En occidente y —a partir de ahora— en cualquier lugar donde el hiperconsumo se ha hecho fuerte y se ha bebido y roto las botellas de las culturas autóctonas (el occidente simbólico y aculturado) cual hooligan de visita en la ciudad, el adolescente es el que manda. La mayoría de los productos están dirigidos hacia esa cota de edad. Y en el próximo star system, que será el porno, las maduritas —mlfs— son aquellas actrices con treinta años cumplidos. La precocidad se premia con el asombro repetido ante niños predicadores, niñas bailarinas o shirleytemple del reality. Ese es el modelo: ser un niño colmado de juguetes que se dedique a jugar y a pagar por jugar.

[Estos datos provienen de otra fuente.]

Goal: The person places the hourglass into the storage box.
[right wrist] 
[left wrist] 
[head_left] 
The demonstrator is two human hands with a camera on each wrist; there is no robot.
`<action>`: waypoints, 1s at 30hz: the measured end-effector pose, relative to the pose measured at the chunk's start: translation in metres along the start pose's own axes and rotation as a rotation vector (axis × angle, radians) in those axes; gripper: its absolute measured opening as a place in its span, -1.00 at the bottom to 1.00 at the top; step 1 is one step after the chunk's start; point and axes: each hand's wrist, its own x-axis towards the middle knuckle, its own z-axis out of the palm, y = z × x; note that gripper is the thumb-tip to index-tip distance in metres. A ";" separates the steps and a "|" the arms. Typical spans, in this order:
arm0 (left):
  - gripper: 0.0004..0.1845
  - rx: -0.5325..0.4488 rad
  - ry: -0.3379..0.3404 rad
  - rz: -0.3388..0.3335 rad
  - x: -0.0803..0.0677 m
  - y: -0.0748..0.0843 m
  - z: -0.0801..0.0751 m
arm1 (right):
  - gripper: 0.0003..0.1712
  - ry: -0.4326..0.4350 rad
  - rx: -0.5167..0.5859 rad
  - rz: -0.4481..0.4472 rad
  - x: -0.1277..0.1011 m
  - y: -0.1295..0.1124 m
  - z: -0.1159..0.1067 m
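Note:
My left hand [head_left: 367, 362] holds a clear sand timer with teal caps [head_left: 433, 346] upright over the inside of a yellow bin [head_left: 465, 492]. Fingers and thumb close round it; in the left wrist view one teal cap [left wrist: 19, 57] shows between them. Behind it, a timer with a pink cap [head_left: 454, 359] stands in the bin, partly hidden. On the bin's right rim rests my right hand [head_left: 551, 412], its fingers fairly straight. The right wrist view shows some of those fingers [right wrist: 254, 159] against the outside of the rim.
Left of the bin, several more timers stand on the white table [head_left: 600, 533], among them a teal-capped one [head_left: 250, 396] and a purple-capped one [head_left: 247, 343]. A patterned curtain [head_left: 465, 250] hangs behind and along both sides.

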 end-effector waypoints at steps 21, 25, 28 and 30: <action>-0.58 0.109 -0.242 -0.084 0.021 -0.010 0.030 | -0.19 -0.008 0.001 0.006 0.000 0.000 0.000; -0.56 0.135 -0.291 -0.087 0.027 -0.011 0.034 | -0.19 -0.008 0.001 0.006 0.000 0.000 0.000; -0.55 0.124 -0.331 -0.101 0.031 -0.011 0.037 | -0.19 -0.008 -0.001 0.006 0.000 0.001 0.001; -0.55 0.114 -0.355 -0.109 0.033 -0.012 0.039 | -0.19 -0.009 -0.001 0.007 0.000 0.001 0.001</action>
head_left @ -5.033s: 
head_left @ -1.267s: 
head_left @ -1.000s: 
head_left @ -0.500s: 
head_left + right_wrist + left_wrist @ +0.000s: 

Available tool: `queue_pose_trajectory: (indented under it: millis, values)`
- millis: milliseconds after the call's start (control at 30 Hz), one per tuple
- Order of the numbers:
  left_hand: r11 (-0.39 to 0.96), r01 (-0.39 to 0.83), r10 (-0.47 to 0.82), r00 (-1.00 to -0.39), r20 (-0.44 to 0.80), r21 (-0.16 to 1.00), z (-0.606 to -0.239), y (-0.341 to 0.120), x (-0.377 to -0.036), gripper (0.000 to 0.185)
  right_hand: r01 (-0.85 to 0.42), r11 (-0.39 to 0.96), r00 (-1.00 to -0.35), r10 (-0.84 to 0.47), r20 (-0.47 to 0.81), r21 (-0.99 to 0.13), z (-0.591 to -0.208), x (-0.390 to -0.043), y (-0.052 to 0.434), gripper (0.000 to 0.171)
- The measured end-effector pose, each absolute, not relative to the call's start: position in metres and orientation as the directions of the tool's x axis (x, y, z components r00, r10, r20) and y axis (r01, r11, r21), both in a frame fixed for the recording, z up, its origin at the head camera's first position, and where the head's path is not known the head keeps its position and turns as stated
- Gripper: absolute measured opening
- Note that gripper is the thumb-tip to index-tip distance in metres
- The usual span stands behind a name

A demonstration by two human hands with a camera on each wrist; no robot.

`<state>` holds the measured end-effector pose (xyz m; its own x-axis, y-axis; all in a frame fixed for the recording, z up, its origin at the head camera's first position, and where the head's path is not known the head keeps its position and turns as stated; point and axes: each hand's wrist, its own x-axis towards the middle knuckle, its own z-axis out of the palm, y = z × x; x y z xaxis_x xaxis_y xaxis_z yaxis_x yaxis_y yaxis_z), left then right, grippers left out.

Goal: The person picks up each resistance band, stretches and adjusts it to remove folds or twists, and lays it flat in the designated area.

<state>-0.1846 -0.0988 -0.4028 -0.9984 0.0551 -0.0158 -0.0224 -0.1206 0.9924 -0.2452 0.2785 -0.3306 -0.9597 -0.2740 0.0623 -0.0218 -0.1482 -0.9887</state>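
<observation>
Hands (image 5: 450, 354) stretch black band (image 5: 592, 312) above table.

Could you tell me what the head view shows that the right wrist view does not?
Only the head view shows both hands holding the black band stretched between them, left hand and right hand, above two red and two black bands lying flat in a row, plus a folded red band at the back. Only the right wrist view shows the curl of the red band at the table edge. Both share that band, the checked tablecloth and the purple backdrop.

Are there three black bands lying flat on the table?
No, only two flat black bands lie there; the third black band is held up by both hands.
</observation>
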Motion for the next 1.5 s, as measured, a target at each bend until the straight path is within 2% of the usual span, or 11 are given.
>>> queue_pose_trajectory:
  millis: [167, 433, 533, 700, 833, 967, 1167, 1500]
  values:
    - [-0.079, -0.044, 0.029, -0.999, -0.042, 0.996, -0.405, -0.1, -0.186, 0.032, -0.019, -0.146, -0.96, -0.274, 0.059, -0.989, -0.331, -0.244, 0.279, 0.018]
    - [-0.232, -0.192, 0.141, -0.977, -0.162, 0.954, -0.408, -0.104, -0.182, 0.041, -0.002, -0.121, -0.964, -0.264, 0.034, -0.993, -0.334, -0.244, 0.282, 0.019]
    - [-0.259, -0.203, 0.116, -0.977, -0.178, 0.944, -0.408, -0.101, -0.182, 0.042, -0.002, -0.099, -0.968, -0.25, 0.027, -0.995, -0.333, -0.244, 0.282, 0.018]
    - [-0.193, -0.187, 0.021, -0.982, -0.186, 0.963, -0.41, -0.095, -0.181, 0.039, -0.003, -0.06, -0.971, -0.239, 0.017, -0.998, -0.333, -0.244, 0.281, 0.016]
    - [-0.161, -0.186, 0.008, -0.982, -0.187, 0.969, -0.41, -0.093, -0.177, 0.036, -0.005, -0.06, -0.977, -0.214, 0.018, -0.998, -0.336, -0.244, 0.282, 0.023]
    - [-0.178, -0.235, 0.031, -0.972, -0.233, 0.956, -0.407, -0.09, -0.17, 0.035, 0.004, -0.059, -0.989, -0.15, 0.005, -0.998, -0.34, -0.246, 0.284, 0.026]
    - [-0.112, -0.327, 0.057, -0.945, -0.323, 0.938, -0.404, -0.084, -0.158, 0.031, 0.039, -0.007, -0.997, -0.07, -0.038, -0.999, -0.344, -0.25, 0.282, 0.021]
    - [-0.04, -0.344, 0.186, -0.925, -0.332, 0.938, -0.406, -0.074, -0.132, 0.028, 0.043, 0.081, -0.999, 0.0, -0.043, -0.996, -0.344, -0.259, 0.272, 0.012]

Por eso, queridos niños, queridas niñas, hagamos lo que más nos cuesta. No nos acomodemos. Regresad al silencio y a lo difícil. El mal aguarda en el facilísimo, en todo lo que nos invita a relajarnos y dejarnos llevar, en buscar en el google e impedir que la opción que nos ofrece —aunque sea la que buscamos— sea seleccionada (esta insurrecta propuesta de seguro se verá por los muy concientizados activistas como burda, lo sé). Evitar todo lo fácil y regresar a las cosas que se gastan con el uso; o aburrirse durante horas. No hacer nada. Y el desierto de estímulos, en la franja de Gaza del puro tiempo que pasa sin más, ahí: pensaremos.